Geological instrumentation (XRD, XRF, ICP, IC) at Albion College is taught primarily in the environmental geochemistry course, which is based on the philosophy of teaching instrumentation in context of the application of data generated. Students in an Environmental Science Concentration, with majors in geology, biology, and chemistry are the target audience; mineralogy or inorganic chemistry is prerequisite. The goals of the course are for the students to gain: 1. a working knowledge of instrumental techniques, 2. a basic understanding of composition of common rocks and surface waters and 3. an understanding of the processes and chemical principles that govern this distribution and the fate of anthropogenic contaminants.

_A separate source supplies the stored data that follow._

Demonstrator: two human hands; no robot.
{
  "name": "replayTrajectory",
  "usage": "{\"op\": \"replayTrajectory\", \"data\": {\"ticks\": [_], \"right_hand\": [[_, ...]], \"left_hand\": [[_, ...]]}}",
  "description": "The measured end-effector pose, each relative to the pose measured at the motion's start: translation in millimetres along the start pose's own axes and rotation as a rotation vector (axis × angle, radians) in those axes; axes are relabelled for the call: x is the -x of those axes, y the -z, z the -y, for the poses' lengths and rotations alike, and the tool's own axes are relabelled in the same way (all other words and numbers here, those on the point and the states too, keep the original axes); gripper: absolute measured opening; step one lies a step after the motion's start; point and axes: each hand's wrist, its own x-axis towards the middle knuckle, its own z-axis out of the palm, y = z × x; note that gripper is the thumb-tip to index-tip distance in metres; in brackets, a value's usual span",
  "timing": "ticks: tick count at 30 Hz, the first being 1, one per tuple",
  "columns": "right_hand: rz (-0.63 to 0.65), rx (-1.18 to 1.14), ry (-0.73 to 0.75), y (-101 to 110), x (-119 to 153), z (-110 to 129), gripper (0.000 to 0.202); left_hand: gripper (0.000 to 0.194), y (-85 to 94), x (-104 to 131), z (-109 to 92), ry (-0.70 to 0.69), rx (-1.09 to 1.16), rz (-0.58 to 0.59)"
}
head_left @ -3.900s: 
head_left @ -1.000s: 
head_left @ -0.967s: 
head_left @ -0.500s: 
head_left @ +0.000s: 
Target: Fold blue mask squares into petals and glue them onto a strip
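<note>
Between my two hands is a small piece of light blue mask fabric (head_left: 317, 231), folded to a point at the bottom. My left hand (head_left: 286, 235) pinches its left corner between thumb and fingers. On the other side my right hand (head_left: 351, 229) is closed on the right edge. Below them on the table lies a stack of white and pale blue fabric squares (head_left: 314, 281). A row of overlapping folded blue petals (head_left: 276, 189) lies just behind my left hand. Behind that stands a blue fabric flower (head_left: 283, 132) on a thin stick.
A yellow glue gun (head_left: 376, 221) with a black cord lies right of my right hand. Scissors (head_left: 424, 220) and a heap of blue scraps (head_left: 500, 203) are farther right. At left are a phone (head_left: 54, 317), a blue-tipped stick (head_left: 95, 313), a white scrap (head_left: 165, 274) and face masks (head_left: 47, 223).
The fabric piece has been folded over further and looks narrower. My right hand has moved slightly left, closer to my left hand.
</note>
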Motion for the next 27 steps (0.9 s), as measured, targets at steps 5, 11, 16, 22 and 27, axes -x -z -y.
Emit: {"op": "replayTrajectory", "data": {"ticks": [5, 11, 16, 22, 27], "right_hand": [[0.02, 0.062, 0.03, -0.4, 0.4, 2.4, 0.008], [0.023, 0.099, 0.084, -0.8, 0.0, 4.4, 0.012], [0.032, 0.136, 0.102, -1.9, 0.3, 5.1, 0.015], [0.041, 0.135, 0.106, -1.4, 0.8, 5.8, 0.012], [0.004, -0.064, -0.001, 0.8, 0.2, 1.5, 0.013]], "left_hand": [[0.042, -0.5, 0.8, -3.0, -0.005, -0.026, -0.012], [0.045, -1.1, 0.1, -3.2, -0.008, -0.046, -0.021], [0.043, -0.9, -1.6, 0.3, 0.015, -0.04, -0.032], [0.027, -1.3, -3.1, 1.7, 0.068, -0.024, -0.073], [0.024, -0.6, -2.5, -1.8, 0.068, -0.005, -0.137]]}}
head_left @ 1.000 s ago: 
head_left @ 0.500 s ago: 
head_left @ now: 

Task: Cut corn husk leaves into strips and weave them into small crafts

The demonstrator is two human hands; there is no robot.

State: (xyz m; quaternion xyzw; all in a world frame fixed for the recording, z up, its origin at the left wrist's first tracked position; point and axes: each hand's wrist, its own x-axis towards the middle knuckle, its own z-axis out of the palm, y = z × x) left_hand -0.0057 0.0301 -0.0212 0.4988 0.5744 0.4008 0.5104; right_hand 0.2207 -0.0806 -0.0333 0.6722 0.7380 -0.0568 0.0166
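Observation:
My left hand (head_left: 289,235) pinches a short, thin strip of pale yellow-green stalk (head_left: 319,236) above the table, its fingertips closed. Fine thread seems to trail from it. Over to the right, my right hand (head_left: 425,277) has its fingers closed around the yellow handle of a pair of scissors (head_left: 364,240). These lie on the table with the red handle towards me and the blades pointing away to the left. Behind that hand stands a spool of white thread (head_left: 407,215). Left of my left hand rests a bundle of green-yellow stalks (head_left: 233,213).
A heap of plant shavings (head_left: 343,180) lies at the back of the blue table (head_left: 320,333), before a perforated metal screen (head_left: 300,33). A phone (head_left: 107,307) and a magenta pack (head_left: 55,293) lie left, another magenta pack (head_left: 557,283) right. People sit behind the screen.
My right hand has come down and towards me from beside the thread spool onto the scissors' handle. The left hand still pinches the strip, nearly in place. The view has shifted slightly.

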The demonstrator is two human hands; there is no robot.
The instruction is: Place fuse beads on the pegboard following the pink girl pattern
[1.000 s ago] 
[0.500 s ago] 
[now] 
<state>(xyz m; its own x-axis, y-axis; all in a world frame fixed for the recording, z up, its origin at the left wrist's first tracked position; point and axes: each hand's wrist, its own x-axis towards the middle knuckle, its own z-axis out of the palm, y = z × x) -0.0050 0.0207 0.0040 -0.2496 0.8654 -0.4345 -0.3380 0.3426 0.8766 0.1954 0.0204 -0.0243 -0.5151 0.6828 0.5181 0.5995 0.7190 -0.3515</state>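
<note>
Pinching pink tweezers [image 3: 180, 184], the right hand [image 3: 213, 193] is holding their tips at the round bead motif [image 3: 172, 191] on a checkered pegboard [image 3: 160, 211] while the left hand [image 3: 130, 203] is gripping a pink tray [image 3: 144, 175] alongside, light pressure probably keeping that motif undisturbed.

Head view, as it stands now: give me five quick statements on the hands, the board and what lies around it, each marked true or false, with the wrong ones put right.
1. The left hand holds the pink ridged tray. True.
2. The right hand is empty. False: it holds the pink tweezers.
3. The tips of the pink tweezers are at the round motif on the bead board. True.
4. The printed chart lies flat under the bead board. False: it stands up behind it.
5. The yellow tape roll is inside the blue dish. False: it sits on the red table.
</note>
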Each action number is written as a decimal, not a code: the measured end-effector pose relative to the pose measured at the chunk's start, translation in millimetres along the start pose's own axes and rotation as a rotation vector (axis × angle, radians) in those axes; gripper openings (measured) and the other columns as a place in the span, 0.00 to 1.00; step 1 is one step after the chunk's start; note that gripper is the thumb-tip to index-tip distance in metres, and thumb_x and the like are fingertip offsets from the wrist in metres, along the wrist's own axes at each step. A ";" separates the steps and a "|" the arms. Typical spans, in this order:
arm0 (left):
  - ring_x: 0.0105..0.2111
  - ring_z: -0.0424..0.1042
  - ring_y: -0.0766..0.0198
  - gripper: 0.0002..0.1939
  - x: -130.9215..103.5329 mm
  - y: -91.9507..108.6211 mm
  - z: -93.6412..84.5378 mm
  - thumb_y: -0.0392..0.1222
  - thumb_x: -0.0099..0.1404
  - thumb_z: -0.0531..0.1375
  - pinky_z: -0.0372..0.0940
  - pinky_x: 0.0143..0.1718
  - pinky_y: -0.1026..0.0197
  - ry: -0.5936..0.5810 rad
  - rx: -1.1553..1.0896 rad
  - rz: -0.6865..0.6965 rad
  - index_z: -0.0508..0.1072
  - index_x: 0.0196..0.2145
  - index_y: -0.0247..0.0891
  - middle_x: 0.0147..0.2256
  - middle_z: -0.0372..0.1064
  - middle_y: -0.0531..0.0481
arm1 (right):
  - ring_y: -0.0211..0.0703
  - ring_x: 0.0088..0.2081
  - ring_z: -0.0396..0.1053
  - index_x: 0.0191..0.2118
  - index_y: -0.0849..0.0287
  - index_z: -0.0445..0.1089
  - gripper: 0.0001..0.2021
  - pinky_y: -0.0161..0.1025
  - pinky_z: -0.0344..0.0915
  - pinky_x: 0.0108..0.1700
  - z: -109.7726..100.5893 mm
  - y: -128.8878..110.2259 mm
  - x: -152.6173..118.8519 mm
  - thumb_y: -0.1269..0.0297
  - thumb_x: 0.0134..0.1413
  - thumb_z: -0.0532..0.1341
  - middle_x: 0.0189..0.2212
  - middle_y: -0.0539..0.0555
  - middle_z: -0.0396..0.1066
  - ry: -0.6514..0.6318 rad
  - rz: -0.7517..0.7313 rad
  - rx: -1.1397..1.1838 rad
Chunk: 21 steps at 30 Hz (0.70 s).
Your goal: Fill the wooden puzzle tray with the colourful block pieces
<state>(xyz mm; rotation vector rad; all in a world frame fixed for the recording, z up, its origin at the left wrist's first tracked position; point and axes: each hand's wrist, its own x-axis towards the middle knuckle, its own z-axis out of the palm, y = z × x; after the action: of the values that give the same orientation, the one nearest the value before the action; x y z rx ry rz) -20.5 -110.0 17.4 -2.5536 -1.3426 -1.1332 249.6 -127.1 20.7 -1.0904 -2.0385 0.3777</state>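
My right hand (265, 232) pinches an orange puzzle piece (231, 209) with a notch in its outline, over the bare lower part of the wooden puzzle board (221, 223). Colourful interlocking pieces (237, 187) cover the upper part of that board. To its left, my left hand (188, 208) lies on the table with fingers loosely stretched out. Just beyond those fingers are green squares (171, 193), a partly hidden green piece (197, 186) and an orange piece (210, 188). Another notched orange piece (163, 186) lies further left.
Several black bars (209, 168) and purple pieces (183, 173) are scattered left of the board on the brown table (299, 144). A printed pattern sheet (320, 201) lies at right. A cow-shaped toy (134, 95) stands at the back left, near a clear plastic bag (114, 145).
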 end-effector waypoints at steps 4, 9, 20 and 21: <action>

For each technique, lectures on instrumentation principles are followed by methods labs on practical aspects, method development and sample preparation. Lectures on geochemical principles are then supported by project labs, in which materials are analyzed and results interpreted. These labs include 1. Bulk chemical and mineralogical analysis of a suite of igneous rocks (XRF, XRD) followed by spreadsheet modeling of major and trace element evolution. 2. Analysis of local surface and groundwater (ICP, IC) followed by charge balance calculation, speciation and saturation index calculations using Visual MINTEQ. 3. A cumulative project such as analysis of foundry sand and associated water, with results compared to MINTEQ modeling of expected mineral/water interaction, and experiments with adsorption of heavy metals by local soils as a possible means of explaining differences.

The class has proven to be an effective way to introduce biology and chemistry students to mineralogy as well as geochemistry through continued work with common minerals. It has also helped geology students with chemistry by teaching principles in a geologically relevant context.